Task instructions
Please retype all the data below exactly, line for line.

====== Supplied material ======

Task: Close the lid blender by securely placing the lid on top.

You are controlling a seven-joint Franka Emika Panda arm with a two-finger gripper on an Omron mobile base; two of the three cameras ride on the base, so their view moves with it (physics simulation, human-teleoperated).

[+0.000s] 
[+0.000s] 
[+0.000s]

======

Completed task
Task: Close the lid blender by securely placing the lid on top.

You are controlling a seven-joint Franka Emika Panda arm with a two-finger gripper on an Omron mobile base; two of the three cameras ride on the base, so their view moves with it (physics simulation, human-teleoperated).

[+0.000s] 
[+0.000s] 
[+0.000s]

Nothing else is needed for this exercise.